The contribution of each variable to the model is shown in table 9; seven of the variables entered contributed to the model, caseness achieved and source of referral were omitted. PHQ-9 first score and GAD-7 first score were the most important, followed by IMD and ethnicity.
Table 9.
Contributions of individual pre-treatment variables to the model created to predict outcomes for the model for predicting outcomes within Outcome Group 2
| Tests of equality of group means | |||
|---|---|---|---|
| Order of importance | Variable | Wilks’ λ | Significance |
| 1 | PHQ-9 first score | 0.846 | <0.001 |
| 2 | GAD-7 first score | 0.858 | <0.001 |
| 3 | IMD | 0.986 | <0.001 |
| 4 | Ethnicity | 0.992 | <0.001 |
| 5 | Understand written English? | 0.998 | 0.036 |
| 6 | Gender | 0.999 | 0.045 |
| 7 | Age | 0.999 | 0.077 |
GAD7, Generalised Anxiety Disorder-7; IMD, Index of Multiple Deprivation; PHQ9, Patient Health Questionnaire-9.
Outcome group 2: can positive and negative (including partial) treatment outcomes be predicted from pre-treatment and post-treatment variables?
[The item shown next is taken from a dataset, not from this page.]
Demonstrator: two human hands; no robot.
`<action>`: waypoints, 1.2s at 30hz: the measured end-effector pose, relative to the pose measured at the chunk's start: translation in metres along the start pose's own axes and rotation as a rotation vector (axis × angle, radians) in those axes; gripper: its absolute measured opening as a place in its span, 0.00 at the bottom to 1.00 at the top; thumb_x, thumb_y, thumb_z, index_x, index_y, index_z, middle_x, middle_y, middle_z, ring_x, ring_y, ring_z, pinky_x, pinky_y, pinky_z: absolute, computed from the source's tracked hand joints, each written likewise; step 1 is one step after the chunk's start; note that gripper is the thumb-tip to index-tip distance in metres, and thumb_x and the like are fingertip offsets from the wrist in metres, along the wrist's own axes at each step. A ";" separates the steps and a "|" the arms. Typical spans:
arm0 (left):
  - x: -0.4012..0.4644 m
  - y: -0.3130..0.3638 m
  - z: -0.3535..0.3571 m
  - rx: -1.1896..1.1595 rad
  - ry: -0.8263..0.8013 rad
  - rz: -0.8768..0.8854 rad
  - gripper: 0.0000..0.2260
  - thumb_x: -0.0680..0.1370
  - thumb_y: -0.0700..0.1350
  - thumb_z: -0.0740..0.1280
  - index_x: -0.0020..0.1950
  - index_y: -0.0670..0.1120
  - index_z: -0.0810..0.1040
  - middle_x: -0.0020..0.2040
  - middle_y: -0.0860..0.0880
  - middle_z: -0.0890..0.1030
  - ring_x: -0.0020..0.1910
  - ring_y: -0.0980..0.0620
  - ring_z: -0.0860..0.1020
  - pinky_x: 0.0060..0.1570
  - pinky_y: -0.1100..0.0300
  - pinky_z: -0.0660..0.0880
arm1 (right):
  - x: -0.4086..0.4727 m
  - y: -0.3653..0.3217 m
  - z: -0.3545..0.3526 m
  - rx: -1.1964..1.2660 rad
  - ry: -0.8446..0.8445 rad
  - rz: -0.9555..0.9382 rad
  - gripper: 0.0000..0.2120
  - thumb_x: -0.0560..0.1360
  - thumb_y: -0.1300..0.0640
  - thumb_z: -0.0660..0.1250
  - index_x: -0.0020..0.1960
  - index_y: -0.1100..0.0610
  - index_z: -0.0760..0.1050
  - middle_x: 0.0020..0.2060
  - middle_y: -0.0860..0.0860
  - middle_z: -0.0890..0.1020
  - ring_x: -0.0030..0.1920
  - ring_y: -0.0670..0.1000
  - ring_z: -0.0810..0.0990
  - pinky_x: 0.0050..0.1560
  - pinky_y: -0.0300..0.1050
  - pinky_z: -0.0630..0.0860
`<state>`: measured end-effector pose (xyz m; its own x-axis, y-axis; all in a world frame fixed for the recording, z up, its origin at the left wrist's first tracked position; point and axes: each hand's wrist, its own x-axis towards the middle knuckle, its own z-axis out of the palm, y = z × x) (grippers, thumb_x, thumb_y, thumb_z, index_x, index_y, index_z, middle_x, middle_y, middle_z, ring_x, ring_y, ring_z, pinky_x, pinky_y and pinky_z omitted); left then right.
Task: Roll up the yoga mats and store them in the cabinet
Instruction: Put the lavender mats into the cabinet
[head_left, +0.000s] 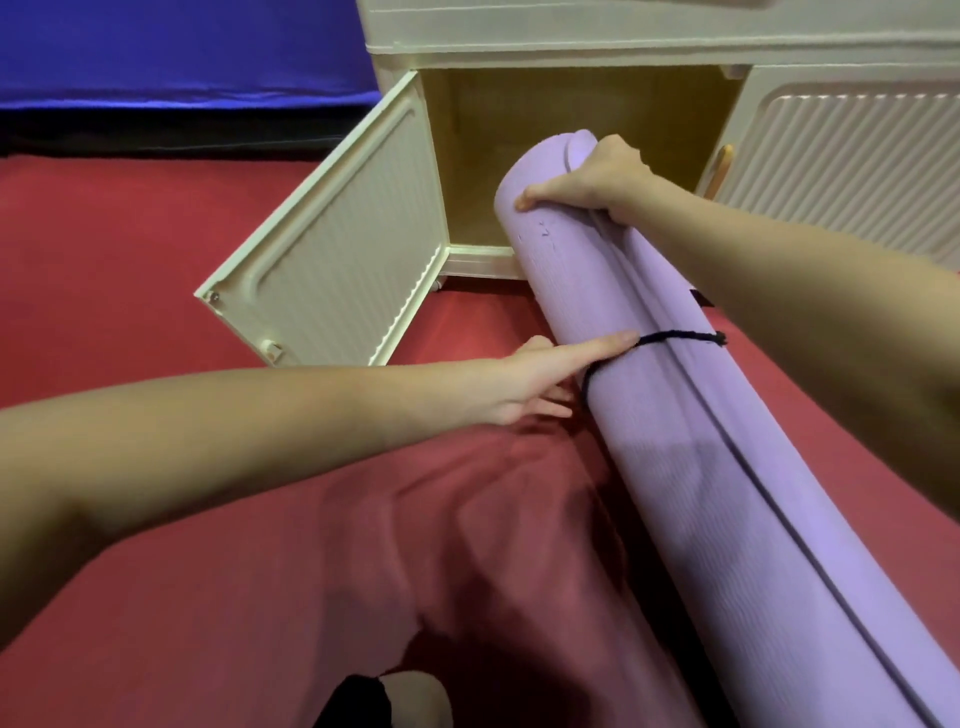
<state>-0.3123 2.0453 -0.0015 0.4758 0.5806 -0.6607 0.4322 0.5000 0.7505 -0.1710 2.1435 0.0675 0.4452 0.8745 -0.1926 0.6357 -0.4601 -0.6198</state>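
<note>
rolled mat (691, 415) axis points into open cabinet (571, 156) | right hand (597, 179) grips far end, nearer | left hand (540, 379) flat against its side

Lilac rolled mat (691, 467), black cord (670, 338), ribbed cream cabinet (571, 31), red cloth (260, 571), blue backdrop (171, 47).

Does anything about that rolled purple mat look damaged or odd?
Slightly. The purple yoga mat has small scuff marks near its far end, beside the right hand. Its black cord circles only mid-roll, where the left hand touches.
</note>
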 end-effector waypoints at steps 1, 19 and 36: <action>0.007 0.004 0.003 0.006 -0.025 0.003 0.49 0.58 0.68 0.77 0.71 0.44 0.67 0.67 0.48 0.74 0.64 0.47 0.74 0.59 0.49 0.76 | 0.005 -0.001 0.002 -0.009 -0.003 -0.001 0.52 0.54 0.34 0.78 0.69 0.59 0.65 0.53 0.51 0.74 0.48 0.52 0.74 0.50 0.47 0.77; 0.042 0.004 0.019 -0.089 0.031 0.068 0.48 0.51 0.60 0.82 0.68 0.46 0.72 0.62 0.51 0.79 0.57 0.50 0.80 0.48 0.43 0.80 | -0.013 0.112 -0.001 0.271 0.085 -0.133 0.20 0.83 0.49 0.50 0.48 0.61 0.74 0.46 0.56 0.75 0.47 0.53 0.72 0.48 0.47 0.66; 0.028 0.013 0.029 -0.340 0.248 0.044 0.41 0.62 0.54 0.80 0.69 0.50 0.62 0.59 0.49 0.76 0.50 0.46 0.80 0.37 0.42 0.80 | -0.167 0.192 0.000 0.011 -0.204 -0.046 0.68 0.48 0.21 0.70 0.77 0.43 0.42 0.75 0.50 0.63 0.71 0.52 0.67 0.70 0.53 0.66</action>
<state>-0.2713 2.0495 -0.0103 0.2715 0.7222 -0.6362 0.1186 0.6309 0.7667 -0.1227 1.9091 -0.0193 0.2778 0.9081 -0.3133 0.6449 -0.4180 -0.6398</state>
Discriminant Analyses for Outcome Group 2 data (differentiate between P1P2 and all negative Treatment Outcomes, P1N2, N1P2 and N1N2 merged) using 14 pre-treatment and post-treatment variables: gender, age, ethnicity, understand written English, source of referral, PHQ-9 first score, GAD-7 first score, IMD, length of treatment, number of sessions not attended (DNA), number of sessions attended, reason for end of IAPT care pathway, Guided Self-Help and high intensity treatment, showed that Treatment Outcome (P1P2, Negative) could be correctly predicted for between 66.8% and 71.0% of cases, table 10. Classification of the selected grouped cases was correct for 70.7%, and for the unselected original grouped cases it was 71.3% correct. The classifications of the selected cases tested by cross-validation showed that 70.2% of these classifications were correct.
Table 10.
Outcome Group 2 classification results for predictive model created using pre-treatment and post-treatment variables
| Classification results | ||||
|---|---|---|---|---|
| Treatment outcome P1P2 vs 3 other groups merged |
Predicted group membership |
Total | ||
| P1P2 (%) | N and partial N (%) | |||
| Cases selected | ||||
| Original (70.7%) | P1P2 | 71.4 | 28.6 | 100.0 |
| P1N2, N1P2 and N1N2 | 30.0 | 70.0 | 100.0 | |
| Cross-validated (70.2%) | P1P2 | 70.9 | 29.1 | 100.0 |
| P1N2, N1P2 and N1N2 | 30.4 | 69.6 | 100.0 | |
| Cases not selected | ||||
| Original (71.3%) | P1P2 | 69.3 | 30.7 | 100.0 |
| P1N2, N1P2 and N1N2 | 26.8 | 73.2 | 100.0 | |
GAD7, Generalised Anxiety Disorder-7; N1N2, negative PHQ-9, negative GAD-7; N1P2, negative PHQ-9, positive GAD-7; P1P2, positive PHQ-9, positive GAD-7; P1N2, positive PHQ-9, negative GAD-7; PHQ9, Patient Health Questionnaire-9.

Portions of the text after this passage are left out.